27 of 112 comments (clear)

  1. rats by mrpuffypants · · Score: 3, Funny

    I guess my submissions of http://www.microsoft.com didn't win after all... :(

  2. Call me a perfectionist... by loquacious+d · · Score: 5, Funny

    ...but that winning design still needs some massaging. At least that's what the Machead type-designer in me says. The text spacing is pretty off to my eyes, in both Safari and Chimera (nee Camino) 0.6.

    In any case, razor blades flying from my LCD at high speeds would probably be better than the W3C site as it stands. It always annoyed me that their CSS2 page was just about the ugliest one on the intarweb. "Look, kiddies! With CSS, your pages can cause bleeding eyes! Semantically!"

  3. Great... by juuri · · Score: 4, Interesting

    ... so now we can gave the w3 homepage be a bastion of obfuscation as well.

    When will web designers (hi slashdot!) learn that tons of varied visible information on one screen is NOT a good way to design an interface.

    --
    --- I do not moderate.
    1. Re:Great... by Anonymous Coward · · Score: 3, Interesting

      ...tons of varied visible information on one screen is NOT a good way to design an interface.

      I don't know. I think that being able to find information quickly, through a clear and logically layed out site, is the thing the W3C is after here. Personally, I would not like to go on a clicking marathon to find the content im after. If I can load one page quickly, and find a link to what I'm looking for immediately, I would be quite happy with that.

      I am also guessing (hoping too) that many others think that way aswell.

  4. Nothing remarkable by divide+overflow · · Score: 2, Interesting

    It looks clean and organized but also rather bland and generic. Also, I like more contrast between my text and background than the dark grey on light grey color scheme chosen by Radu. I think greater contrast makes the text more distinct and easier to read.

  5. okay well by Anonymous Coward · · Score: 5, Funny

    now can someone stop the w3c from their xml trip? by http 6.0, every bit will be xml encoded.

    <octet hexvalue="2d">
    <bit order="7">0</bit>
    <bit order="6">0</bit>
    <bit order="5">1</bit>
    <bit order="4">0</bit>
    <bit order="3">1</bit>
    <bit order="2">1</bit>
    <bit order="1">0</bit>
    <bit order="0">1</bit>
    </octet>

  6. From the contest FAQ. by Rhinobird · · Score: 5, Insightful

    What is the relationship of this contest with the W3C?

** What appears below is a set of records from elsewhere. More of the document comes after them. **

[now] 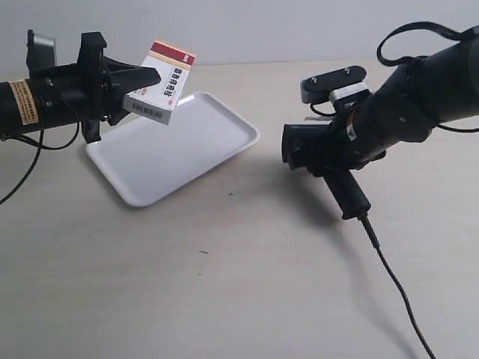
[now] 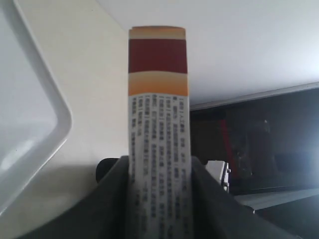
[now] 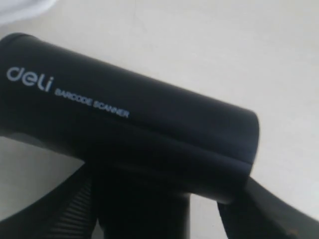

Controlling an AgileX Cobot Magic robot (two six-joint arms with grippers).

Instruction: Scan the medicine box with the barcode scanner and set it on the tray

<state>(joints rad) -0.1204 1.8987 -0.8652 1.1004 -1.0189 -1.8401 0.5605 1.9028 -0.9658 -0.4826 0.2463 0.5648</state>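
Note:
The white medicine box (image 1: pixel 160 86) with its red and tan band uppermost hangs tilted above the far edge of the white tray (image 1: pixel 202 142), clamped in my left gripper (image 1: pixel 146 86). In the left wrist view the box (image 2: pixel 158 124) stands on edge between the two dark fingers (image 2: pixel 112 199), the tray's corner (image 2: pixel 30 124) beside it. My right gripper (image 1: pixel 329 146) is shut on the black barcode scanner (image 1: pixel 318 149), held above the table right of the tray, its handle (image 1: pixel 348 196) pointing down and its cable trailing off. The scanner's head (image 3: pixel 124 129) fills the right wrist view.
The beige tabletop (image 1: pixel 224 284) runs around the tray. The scanner's thin black cable (image 1: pixel 400 292) crosses the table toward the near right. A pale wall stands behind the table.

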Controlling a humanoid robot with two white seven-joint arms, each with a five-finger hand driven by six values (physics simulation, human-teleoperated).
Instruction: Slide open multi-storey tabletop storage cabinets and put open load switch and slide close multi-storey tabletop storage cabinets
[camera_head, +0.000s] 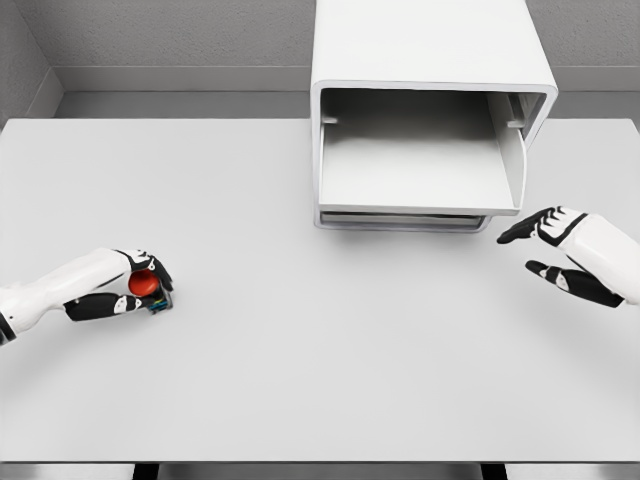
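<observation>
The white tabletop storage cabinet (430, 110) stands at the back of the table, right of centre. Its drawer (415, 185) is slid out toward me and shows nothing inside. At the left, my left hand (145, 285) is curled around the load switch (148, 288), a small dark block with a red knob, which sits at table level. My right hand (545, 250) hovers to the right of the drawer's front corner, fingers spread and holding nothing.
The wide white table (330, 370) carries only the cabinet and the switch. Its front edge runs along the bottom of the view. A grey wall stands behind the cabinet.
</observation>
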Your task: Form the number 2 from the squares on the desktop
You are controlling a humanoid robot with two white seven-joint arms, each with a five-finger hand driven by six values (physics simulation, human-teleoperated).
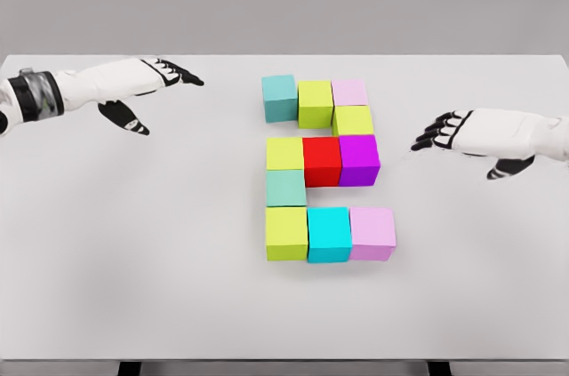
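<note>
My left hand point(147, 83) hangs over the far left of the pale grey counter point(133, 260), fingers point(182, 76) stretched out flat and thumb dropped below, holding nothing and well apart from the blocks, as if I had pulled it clear to leave the figure undisturbed.

At the middle of the counter the coloured cubes stand packed face to face in the shape of a 2. The top bar reads teal cube point(279, 97), lime-green cube point(316, 102), pale pink cube point(349, 92). Just under the pink one sits a second lime cube point(354, 120), forming the right-hand descent. The middle bar runs yellow-green cube point(284, 153), red cube point(322, 161), purple cube point(359, 159). A sea-green cube point(286, 188) below the yellow-green one carries the stroke down the left side, and the base is made of another lime cube point(286, 233), a bright cyan cube point(329, 234) and a lilac cube point(372, 234).

Each row touches its neighbour, which is what lets the digit read cleanly; I judge the figure complete, with only slight unevenness along the top row.

My right hand point(471, 134) hovers at the right, near the purple cube but not touching it, fingers point(431, 138) loosely curled toward the blocks and gripping nothing.
</note>
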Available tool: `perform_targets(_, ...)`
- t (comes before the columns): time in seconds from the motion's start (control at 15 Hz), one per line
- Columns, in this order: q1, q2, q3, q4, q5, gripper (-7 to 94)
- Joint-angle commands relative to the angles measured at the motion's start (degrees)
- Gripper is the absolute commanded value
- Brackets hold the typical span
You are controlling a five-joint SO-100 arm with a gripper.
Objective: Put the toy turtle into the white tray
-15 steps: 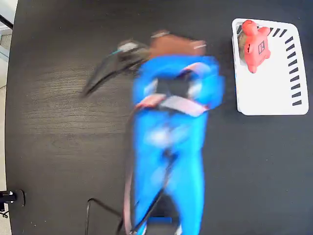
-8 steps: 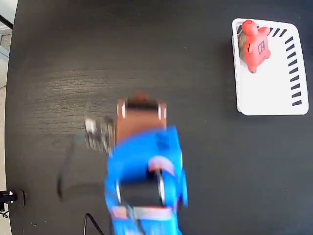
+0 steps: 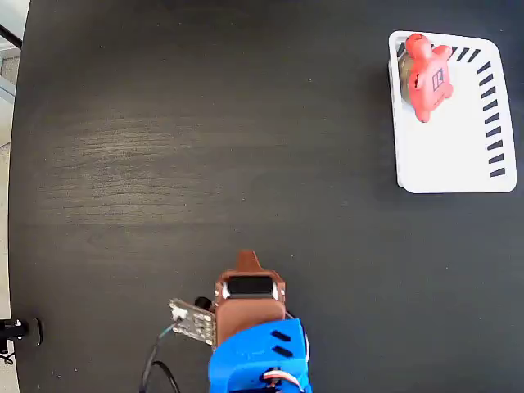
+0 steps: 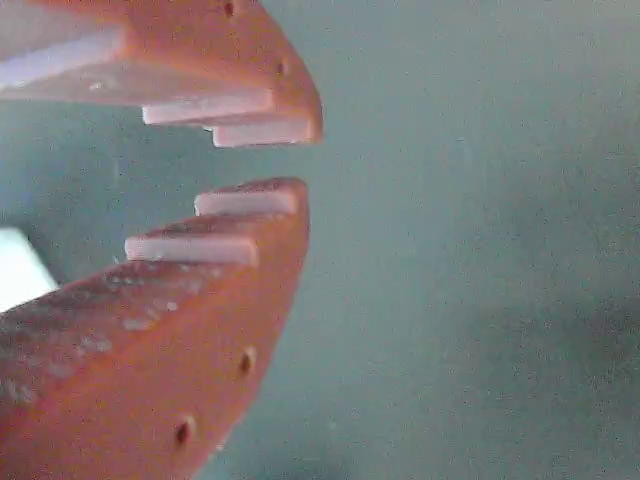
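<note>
I had the blue arm folded back at the bottom edge of the fixed view, with its brown two-finger gripper [image 4: 285, 160] well apart from everything else on the dark wood-grain table [image 3: 164, 147]. In the wrist view the orange-brown fingers [image 4: 180, 330] stood slightly parted, a narrow gap showing between the toothed tips and nothing held between them; behind them I saw only a blurred grey-green background.

The small red-orange toy turtle [image 3: 426, 79] lay inside the white rectangular plastic tray [image 3: 454, 168] with the dark slanted slots, at the tray's upper left corner in the fixed view, close against the left wall. Its red side with a small square mark faced up, and I could not tell whether it rested flat or leaned on the wall.

I judged the placing done and the step in hand to be parking the arm. To do that well, I would have kept the arm low and tucked near its base, clear of the tray, kept the loose cable [image 3: 160, 372] beside the base from snagging, and left the fingers slack rather than squeezed together.
</note>
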Motion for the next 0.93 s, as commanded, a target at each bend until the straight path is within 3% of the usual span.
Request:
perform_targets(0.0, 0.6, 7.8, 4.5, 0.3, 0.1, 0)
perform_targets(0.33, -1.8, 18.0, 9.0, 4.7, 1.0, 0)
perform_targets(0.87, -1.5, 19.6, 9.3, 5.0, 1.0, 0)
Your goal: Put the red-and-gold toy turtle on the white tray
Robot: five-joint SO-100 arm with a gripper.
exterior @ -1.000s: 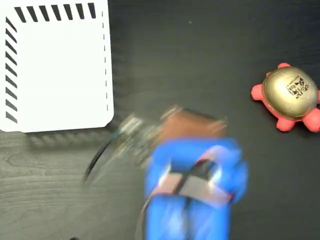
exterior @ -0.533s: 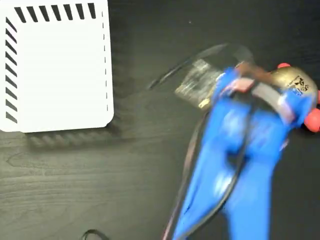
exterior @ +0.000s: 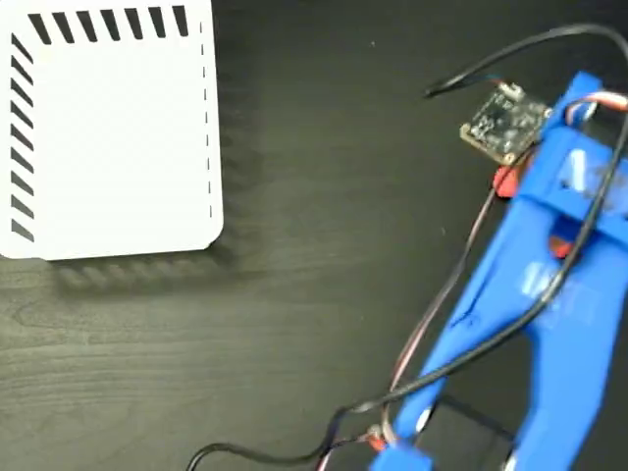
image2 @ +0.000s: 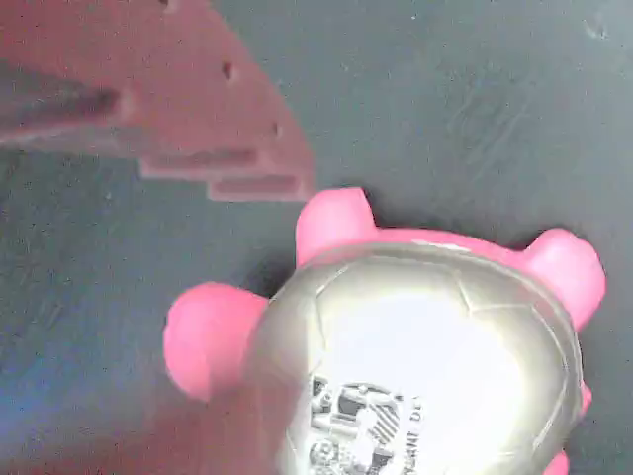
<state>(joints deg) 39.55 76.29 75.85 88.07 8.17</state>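
Observation:
In the fixed view the white tray (exterior: 108, 137) lies flat at the top left, with black stripes on its top and left edges. The red-and-gold toy turtle (exterior: 504, 183) is almost wholly covered by my blue arm (exterior: 559, 294); only small red bits of it show. The wrist view shows the turtle (image2: 425, 366) close up on the dark table, gold shell with black print, pink head and legs. My gripper (image2: 257, 307) hangs over it, open. One finger (image2: 198, 109) is at the upper left, clear of the shell. A blurred shape at the bottom left may be the other.
A small circuit board (exterior: 505, 123) with wires sticks out from the arm near the top right. Cables (exterior: 432, 324) trail down along the arm to the bottom edge. Dark wood-grain table (exterior: 294, 294) stretches between the tray and the arm.
My arm has swung from the bottom middle up to the right and now covers the turtle, which lay in plain sight a second ago. The tray has not moved.

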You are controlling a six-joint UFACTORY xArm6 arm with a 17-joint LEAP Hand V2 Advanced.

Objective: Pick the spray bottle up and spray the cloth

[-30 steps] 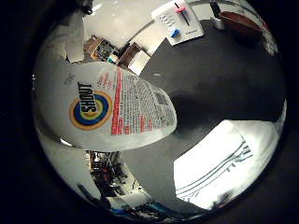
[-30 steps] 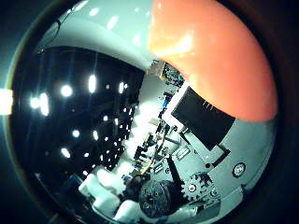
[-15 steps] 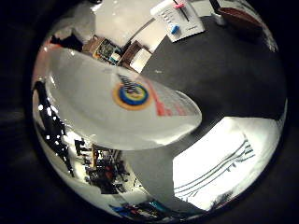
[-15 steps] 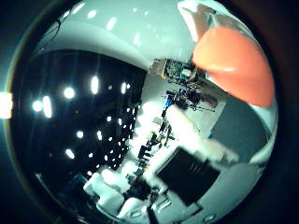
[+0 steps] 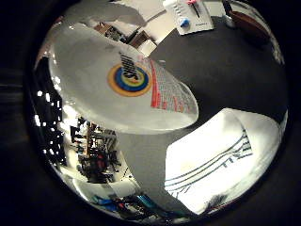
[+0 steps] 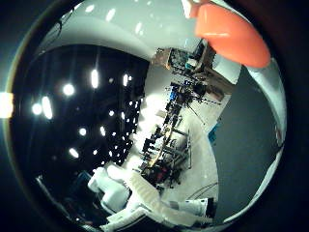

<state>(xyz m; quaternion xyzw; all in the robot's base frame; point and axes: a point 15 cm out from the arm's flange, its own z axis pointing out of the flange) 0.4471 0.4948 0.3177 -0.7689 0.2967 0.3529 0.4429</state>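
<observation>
Dark grey tabletop (image 5: 225, 80) as ground, workshop clutter and ceiling lights beyond it in both palm views. Nearest: spray bottle (image 5: 127, 89), white body with a round yellow-and-blue label and red print, filling much of the little-finger-side view, close against the palm, tilted and raised clear of the table, its shadow cast on the surface beneath. Orange sprayer top (image 6: 231, 34) of the same bottle at the edge of the thumb-side view, white neck just beside it. Hand (image 6: 145, 203): white finger segments visible low in the thumb-side view, lying away from the bottle; whether the fingers are curled round the bottle or straight, cannot tell. Next out: cloth (image 5: 221, 155), white with dark stripes, lying flat on the table near one edge, below and beside the bottle's base, not touching it. Farther: white board or sheet (image 5: 188, 16) with a blue knob-like piece and a pink-tipped item on it, toward the far edge of the table, well apart from cloth and bottle. Reddish-brown object (image 5: 249, 21) near the far corner, identity unclear. Farthest: shelving, stands and equipment of the room, too small to itemise.
</observation>
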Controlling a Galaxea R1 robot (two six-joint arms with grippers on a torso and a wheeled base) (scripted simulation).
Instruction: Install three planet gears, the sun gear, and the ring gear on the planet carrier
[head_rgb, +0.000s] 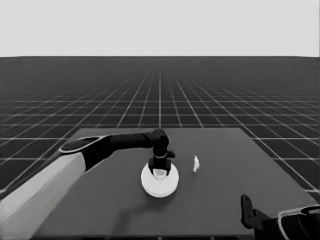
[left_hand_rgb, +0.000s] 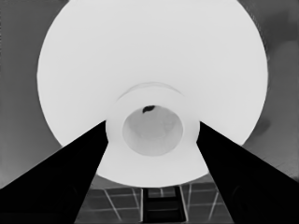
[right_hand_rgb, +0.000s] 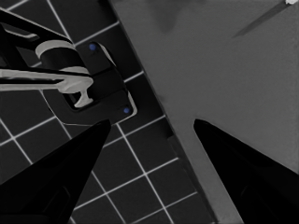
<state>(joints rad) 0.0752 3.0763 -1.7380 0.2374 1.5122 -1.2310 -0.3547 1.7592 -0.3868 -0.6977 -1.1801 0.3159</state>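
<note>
Left gripper (head_rgb: 160, 169) clamps raised hub – larger round part (head_rgb: 160, 184).

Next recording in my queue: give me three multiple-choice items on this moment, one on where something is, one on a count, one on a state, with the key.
1. Where is the left tool?
A. Over the larger round part at mid-table
B. At the table's far right corner
C. Off the table's left end

2. How many small toothed gears lie loose on the table?
A. Four
B. Two
C. None in view

3. How does the right tool stand?
A. Shut on a gear
B. Open, holding nothing
C. Shut on the thin white piece

Key: 1 A, the head view shows the left arm reaching to the stacked round part, and the left wrist view shows the fingers flanking its raised middle. 2 C, only the round part and the thin white piece show. 3 B, its fingers stand wide apart over the table's corner.
</note>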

    This contest is not affiliated with the W3C, entries will not be submitted to them. Enter this contest if you are inspired by the challenge and/or excited about the prizes.


    --
    If Mr. Edison had thought smarter he wouldn't sweat as much. --Nikola Tesla
  7. W3C Validation by miketang16 · · Score: 2, Funny

    Hehe, reminds me of when I tried to feed msn.com through the HTML validator... god did it ever fuck itself...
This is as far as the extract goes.